この新約聖書の原文のギリシャ語「レプラ」は、イエス・キリストが使っていたヘブライ語では「ツァラアト」といいますが、この訳語をめぐって、訳語が「ライ病」から「重い皮膚病」へと改訳され、特定の病を指す差別的なニュアンスを避け、「律法で規定された病」との意味合いで「規定の病」と訳すことになったそうです。その根拠となったのは、旧約聖書の『レビ記』です。この『レビ記』に記載されている<宗教的に意味を持つ病の規定>がその根拠となっています。それで「規定の病」に変更されたそうです。長くなりますが、『レビ記』の<宗教的に意味を持つ病の規定>の箇所を新しい共同訳聖書の『聖書協会共同訳聖書』から掲載いたします。

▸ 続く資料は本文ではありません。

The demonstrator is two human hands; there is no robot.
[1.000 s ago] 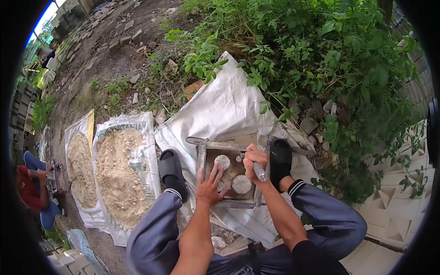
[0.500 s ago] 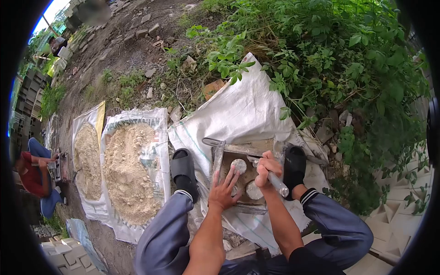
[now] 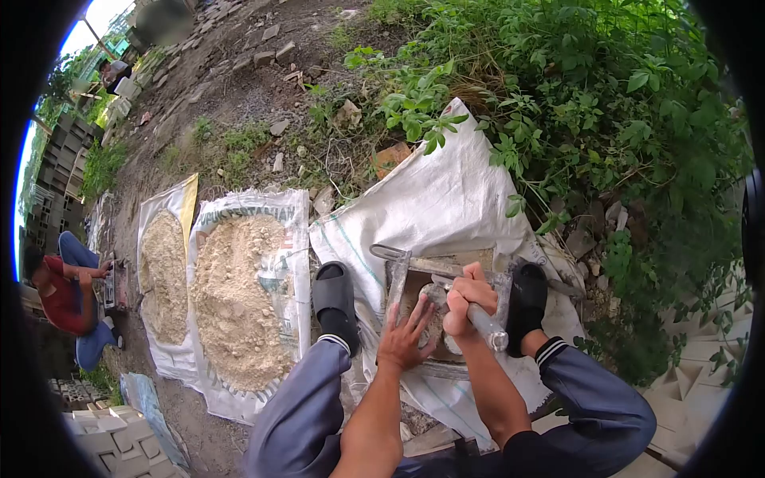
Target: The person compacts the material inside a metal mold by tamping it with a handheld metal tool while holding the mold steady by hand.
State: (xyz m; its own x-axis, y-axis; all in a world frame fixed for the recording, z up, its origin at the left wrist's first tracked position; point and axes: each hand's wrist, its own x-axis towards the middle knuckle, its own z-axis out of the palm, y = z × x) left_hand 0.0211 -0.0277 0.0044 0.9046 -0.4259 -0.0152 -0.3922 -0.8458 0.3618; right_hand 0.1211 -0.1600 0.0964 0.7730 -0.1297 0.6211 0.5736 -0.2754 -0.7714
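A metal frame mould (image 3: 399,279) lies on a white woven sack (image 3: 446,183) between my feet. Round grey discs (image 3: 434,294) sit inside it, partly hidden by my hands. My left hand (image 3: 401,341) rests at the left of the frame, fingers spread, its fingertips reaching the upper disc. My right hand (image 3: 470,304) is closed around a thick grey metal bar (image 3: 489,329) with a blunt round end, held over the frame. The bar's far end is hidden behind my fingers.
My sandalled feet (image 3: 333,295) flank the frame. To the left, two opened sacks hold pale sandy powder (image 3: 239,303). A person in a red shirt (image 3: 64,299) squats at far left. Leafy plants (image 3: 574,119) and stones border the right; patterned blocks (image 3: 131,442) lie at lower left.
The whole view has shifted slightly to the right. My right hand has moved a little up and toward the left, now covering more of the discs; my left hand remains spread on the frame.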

◯旧約聖書:レビ記・第13章〈規定の病〉第2~第46節
「皮膚に腫れか吹き出物、あるいは斑点があって、規定の病になるなら、その人は祭司アロンか、祭司であるその子らの一人のもとに連れて行かれる。祭司がその皮膚の患部を調べて、その患部の毛が白く変わり、症状の下まで及んでいるなら、それは規定の病である。祭司はそれを確認したら、その人を汚れていると言い渡す。皮膚に白い斑点があっても、皮膚の下までは及んでおらず、その毛も白く変わっていなけば、祭司は患者を七日間 隔離する。七日目に祭司が調べて、患部はそのままで皮膚に広がっていなければ、祭司はその人をさらに七日間隔離する。七日目に祭司が再び調べて、その患部に光沢がなく、皮膚に広がっていなければ、祭司はその人を清いと言い渡す。それは吹き出物にすぎないので、衣服を洗えば、その人は清い。しかし祭司に見せて清いと言い渡された後、吹き出物がひどくなったなら、再び祭司に見せなければならない。吹き出物が皮膚に広がっているのを祭司が確認するなら、祭司はその人を汚れていると言い渡す。それは規定の病である。

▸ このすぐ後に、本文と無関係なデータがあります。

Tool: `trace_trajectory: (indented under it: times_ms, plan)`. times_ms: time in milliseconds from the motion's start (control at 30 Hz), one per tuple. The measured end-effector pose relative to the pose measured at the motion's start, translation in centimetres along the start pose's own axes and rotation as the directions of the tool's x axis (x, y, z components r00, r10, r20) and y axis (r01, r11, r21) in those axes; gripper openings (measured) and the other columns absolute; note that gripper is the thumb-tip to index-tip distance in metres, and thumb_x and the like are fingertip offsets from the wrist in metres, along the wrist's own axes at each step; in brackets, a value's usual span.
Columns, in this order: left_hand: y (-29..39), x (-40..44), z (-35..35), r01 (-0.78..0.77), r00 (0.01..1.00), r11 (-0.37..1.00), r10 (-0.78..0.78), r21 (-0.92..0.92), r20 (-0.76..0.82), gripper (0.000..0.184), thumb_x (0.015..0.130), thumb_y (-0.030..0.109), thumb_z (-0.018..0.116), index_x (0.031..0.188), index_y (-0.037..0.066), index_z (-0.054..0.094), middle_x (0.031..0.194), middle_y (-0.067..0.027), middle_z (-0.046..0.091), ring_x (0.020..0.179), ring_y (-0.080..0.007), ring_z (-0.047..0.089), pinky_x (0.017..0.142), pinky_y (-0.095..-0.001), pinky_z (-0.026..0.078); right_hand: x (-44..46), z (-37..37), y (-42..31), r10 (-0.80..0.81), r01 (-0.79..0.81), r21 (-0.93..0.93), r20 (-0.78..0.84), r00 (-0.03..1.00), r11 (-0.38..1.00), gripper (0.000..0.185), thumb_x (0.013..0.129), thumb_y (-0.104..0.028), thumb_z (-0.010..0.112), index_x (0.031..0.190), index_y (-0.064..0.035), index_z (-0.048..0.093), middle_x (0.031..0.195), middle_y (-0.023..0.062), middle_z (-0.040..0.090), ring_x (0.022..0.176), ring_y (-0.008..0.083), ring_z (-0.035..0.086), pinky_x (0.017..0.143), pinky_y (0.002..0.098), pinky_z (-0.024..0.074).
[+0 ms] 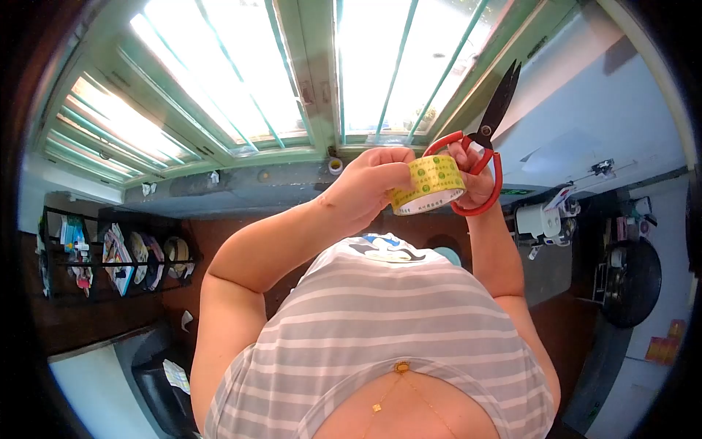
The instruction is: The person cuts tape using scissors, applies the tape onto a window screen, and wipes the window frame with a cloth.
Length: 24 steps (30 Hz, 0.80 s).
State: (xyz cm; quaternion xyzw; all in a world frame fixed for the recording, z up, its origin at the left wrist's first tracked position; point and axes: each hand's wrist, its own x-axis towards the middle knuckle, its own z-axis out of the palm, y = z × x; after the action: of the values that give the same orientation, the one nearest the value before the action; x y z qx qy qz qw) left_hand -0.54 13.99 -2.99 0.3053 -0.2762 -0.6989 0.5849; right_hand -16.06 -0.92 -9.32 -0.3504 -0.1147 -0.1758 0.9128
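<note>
My left hand point(365, 184) grips a roll of yellow-green printed tape point(437, 178) at its left side, the thumb pressed against the outer face. The roll's white inner core shows along its lower edge. My right hand point(479, 184) holds a pair of scissors point(500, 106) with red handles, the fingers through and around the loops. Their dark blades point up and to the right, away from the roll, nearly closed. Both hands are close together in front of my chest. Whether the right fingers touch the tape roll I cannot tell.
Ahead is a green-framed window point(314, 80) with bars, above a grey sill point(270, 175) bearing a small tape roll point(336, 166). A black shelf rack point(95, 262) stands left. At right are a white appliance point(537, 221) and a round black object point(633, 284).
</note>
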Motion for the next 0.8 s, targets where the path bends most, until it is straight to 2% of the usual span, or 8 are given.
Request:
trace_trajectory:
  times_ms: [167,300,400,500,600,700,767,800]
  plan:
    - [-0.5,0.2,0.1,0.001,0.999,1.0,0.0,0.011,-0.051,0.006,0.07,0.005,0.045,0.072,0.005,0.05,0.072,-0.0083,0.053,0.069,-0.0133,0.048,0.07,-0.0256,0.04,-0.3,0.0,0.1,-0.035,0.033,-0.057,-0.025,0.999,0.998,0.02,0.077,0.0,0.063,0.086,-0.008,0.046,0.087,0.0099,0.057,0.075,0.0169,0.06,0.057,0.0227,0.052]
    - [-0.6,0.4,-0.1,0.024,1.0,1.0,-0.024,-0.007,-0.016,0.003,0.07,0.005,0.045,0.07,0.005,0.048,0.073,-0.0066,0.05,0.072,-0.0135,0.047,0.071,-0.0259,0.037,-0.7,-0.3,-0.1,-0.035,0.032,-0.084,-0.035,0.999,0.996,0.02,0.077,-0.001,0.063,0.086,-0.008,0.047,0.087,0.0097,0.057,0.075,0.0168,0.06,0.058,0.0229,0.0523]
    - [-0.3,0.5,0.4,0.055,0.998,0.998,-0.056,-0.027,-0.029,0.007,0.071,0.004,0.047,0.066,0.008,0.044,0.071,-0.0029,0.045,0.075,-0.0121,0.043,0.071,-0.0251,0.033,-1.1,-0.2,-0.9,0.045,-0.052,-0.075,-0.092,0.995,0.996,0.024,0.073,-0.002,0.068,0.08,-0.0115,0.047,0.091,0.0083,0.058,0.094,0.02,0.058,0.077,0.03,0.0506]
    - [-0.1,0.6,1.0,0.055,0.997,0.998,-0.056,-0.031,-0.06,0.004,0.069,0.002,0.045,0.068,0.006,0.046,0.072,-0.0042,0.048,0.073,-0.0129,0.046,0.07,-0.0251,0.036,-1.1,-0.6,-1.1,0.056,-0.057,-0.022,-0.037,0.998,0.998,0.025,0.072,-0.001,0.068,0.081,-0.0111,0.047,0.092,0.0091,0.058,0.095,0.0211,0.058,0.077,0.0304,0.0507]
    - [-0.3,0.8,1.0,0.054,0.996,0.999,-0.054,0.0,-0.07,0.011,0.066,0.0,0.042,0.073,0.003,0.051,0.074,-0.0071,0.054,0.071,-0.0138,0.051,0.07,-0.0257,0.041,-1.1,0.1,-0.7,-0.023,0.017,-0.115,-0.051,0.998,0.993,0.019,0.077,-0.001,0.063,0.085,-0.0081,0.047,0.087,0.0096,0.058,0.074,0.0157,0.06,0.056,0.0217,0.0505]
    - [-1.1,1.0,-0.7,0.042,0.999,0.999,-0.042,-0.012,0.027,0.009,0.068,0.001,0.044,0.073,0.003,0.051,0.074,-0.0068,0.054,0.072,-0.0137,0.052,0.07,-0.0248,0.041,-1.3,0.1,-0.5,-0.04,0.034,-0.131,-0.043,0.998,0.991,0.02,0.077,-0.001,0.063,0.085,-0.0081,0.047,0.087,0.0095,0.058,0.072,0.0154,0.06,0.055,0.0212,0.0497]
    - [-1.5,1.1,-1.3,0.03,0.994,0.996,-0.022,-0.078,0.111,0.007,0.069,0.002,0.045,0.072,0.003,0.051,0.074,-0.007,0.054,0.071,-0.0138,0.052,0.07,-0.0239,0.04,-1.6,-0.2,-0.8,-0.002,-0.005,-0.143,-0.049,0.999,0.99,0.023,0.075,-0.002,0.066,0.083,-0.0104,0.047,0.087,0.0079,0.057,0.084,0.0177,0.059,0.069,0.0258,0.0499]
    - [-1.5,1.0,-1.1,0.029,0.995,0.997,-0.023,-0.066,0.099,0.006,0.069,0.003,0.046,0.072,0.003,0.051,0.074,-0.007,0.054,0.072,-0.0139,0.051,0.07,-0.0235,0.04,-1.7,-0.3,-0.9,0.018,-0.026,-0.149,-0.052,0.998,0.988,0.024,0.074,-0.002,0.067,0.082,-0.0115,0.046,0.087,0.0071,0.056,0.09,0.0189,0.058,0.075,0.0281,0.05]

規定の病の患部が現れた者は祭司のもとへ連れて行かれる。皮膚に白いはれがあり、毛が白く変わり、腫れの中にただれが確認されると、それは皮膚にできる慢性の規定の病で、祭司はその人を汚れていると言い渡す………(中略:このような言葉が46節まで続きます)………重い規定の病にかかっている患者は、衣服を裂き、髪をほどき、口ひげを覆い、「わたしは汚れた者です。汚れた者です」と呼ばわらねばならない。この症状があるかぎり、その人は汚れている。その人は独りで宿営の外に住まねばならない。」
『聖書協会共同訳聖書』から

【ハンセン病】
ハンセン病は、1873年にノルウェー人の医師ハンセンが、この病気の原因である「ライ菌」を発見し、その医師ハンセンの名前を病名にしたのですね。ライ菌は極めて感染力が弱く、体の弱った人や栄養状態が悪い人にしか発病しません。また、1943年(昭和18年)に特効薬のプロミンが発見された結果、ハンセン病は治る病気となりました。そして現在は、日本ではほとんど新しい患者は発生していないということです。